This transcript was generated automatically and may contain errors.

Hi everyone, my name is Liz Roten, and today I'm going to talk to you about how you can take the project that you really hate and turn it into something oddly satisfying.

So this adventure starts with a truck. Or rather, a truck corridor study. My manager pitched this project to me as a straightforward, quick data science win. The only thing we needed to do was update the data. All of the methods and extra analysis were settled. It was going to be very easy. And it wasn't.

And my first inkling of this was when I started to look into the project materials. They were bad. They were pretty bad. And how bad are we talking here?
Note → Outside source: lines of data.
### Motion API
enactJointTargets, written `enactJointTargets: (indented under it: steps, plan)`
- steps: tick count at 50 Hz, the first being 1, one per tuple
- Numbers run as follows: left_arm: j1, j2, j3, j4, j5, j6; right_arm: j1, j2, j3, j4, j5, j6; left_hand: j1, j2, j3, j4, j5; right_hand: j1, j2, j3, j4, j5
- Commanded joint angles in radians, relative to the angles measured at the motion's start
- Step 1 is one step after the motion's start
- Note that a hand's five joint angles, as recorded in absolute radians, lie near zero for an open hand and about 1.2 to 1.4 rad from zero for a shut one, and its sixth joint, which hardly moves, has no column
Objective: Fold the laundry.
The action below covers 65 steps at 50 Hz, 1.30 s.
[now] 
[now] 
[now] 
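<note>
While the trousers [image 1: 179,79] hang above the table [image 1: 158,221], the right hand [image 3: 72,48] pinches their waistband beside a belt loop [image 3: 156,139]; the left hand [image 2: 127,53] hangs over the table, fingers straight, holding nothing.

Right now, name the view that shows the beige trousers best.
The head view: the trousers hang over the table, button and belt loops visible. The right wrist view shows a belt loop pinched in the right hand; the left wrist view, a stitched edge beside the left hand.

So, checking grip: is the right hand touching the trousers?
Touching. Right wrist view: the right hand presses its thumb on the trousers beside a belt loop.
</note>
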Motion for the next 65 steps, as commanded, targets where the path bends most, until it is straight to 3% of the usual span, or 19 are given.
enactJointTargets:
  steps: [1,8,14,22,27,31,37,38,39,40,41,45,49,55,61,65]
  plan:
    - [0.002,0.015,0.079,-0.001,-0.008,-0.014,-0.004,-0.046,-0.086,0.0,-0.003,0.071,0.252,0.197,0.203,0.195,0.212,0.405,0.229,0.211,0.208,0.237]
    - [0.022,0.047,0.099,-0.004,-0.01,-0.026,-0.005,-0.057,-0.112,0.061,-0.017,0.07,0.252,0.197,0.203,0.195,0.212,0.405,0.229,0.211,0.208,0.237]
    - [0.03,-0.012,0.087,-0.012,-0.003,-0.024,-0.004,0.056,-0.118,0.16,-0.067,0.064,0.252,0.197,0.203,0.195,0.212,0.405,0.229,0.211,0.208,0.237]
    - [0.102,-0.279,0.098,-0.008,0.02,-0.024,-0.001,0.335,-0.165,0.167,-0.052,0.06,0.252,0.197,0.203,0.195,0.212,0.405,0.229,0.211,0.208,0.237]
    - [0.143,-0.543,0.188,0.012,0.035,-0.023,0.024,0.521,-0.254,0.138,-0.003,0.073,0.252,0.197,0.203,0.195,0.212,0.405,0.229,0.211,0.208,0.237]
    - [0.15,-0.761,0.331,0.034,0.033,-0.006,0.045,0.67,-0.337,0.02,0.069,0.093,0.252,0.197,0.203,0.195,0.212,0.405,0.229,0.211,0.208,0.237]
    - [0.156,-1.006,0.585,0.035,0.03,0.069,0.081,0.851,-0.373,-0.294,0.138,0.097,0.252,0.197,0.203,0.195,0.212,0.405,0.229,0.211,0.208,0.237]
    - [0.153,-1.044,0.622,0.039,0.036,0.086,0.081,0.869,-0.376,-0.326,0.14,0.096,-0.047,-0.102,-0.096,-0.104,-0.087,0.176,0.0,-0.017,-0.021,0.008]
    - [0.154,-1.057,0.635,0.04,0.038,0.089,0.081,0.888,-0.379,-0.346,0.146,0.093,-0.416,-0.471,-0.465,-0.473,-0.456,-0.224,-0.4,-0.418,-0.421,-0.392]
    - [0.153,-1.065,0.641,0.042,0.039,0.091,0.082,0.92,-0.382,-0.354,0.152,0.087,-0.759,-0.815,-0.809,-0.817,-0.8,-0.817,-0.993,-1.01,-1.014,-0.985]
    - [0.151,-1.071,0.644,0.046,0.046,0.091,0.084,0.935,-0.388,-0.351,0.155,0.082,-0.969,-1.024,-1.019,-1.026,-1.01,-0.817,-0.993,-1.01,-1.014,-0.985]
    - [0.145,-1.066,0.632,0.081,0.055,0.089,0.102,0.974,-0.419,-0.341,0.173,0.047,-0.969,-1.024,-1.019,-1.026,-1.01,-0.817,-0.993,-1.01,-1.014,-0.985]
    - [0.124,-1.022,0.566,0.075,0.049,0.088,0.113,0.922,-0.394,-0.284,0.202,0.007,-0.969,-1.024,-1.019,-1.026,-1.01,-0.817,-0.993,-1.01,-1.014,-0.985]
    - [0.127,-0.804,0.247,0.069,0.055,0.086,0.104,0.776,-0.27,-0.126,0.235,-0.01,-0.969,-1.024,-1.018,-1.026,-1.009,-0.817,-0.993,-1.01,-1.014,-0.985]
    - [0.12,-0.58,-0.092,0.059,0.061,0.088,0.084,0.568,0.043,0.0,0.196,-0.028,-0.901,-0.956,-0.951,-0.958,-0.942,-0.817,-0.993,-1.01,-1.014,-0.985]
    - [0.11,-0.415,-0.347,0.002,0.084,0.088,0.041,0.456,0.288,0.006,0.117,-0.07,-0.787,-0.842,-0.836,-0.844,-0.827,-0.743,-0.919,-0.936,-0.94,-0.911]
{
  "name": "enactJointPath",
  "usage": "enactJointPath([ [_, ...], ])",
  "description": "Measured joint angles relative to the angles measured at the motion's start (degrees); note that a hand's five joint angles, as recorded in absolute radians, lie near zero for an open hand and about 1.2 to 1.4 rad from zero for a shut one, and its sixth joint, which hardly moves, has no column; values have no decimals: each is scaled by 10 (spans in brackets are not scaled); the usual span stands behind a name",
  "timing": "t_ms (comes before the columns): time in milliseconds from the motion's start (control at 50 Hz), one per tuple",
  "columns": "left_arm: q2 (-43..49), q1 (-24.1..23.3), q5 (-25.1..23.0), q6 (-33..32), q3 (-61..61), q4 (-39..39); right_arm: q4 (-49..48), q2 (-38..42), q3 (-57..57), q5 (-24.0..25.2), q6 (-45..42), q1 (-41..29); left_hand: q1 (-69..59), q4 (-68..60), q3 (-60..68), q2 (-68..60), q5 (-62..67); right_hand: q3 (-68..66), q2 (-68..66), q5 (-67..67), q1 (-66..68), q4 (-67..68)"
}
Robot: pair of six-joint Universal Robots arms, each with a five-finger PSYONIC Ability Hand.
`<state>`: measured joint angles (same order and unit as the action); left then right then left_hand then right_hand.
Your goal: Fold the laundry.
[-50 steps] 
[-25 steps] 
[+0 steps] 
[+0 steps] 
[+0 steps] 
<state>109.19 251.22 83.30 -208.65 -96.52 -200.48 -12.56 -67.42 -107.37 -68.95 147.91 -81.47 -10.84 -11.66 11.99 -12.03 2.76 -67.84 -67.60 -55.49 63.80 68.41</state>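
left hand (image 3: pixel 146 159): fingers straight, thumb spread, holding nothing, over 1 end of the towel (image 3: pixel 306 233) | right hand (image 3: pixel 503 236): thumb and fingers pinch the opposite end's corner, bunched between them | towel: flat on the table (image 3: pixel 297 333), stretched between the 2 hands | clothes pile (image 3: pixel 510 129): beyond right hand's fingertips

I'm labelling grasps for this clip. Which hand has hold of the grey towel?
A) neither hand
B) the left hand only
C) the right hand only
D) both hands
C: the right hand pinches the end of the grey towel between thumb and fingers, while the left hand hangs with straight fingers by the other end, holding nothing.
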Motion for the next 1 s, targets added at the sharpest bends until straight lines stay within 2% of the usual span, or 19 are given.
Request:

So on the left, you can see a bunch of files, and the font is way too small, because there are simply too many. And there are a couple of things I want to point out. So there are multiple final reports. And the problem when you have something and you name it and you have multiple things and you name all of them final, the word final stops meaning anything. There's no telling what actually truly is the final document.

There are also multiple documents that were marked as revised. And marked revised maybe August 11th or August 14th. However, when this project first took place, it took place over more than one year. So was it August 2017 or 2018? I don't have any information from that. And I don't know who modified it or revised it, when they revised it or why it was revised.

And there is a single Excel workbook with all the analysis, including a worksheet with over 15,000 rows and a whole bunch of nasty formulas that will make your skin crawl.

Oddly satisfying as a mindset

And so now that I've introduced you to this mess, I'd like to pivot to something a little better. And it's this Internet phenomenon of things that are oddly satisfying. So oddly satisfying things is a content of a genre of content. And it's generally something like someone taking something super dirty and making it pristinely clean. Or painting something very precisely.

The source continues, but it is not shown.